**RAW DATA**
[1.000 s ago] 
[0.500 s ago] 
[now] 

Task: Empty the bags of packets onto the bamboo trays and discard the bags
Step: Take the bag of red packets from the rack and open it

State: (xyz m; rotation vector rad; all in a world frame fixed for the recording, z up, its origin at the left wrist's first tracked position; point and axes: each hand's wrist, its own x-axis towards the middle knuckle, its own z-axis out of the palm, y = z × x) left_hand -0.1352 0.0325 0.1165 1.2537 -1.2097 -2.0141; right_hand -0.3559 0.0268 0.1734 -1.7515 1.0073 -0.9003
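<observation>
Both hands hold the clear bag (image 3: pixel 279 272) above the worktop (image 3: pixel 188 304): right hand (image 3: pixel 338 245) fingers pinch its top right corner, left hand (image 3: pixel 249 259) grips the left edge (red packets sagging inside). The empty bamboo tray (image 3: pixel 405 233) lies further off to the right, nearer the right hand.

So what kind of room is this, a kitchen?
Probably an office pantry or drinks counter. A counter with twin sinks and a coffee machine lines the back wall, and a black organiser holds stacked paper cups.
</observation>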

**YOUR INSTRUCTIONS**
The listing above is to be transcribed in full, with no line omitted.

**RESPONSE TO THE EXERCISE**
[1.000 s ago] 
[0.500 s ago] 
[now] 

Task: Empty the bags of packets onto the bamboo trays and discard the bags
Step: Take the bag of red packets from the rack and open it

State: (xyz m; rotation vector rad; all in a world frame fixed for the recording, z up, its origin at the left wrist's first tracked position; point and axes: each hand's wrist, its own x-axis towards the middle knuckle, its own z-axis out of the palm, y = z × x) left_hand -0.1352 0.0325 0.1165 1.2537 -1.2097 -2.0141; right_hand -0.3559 0.0268 0.1734 -1.7515 1.0073 -0.9003
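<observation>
Both hands hold the clear bag (image 3: pixel 279 272) above the worktop (image 3: pixel 188 304): right hand (image 3: pixel 338 245) fingers pinch its top right corner, left hand (image 3: pixel 249 259) grips the left edge (red packets sagging inside). The empty bamboo tray (image 3: pixel 405 233) lies further off to the right, nearer the right hand.

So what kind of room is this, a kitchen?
Probably an office pantry or drinks counter. A counter with twin sinks and a coffee machine lines the back wall, and a black organiser holds stacked paper cups.
</observation>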

The output is done.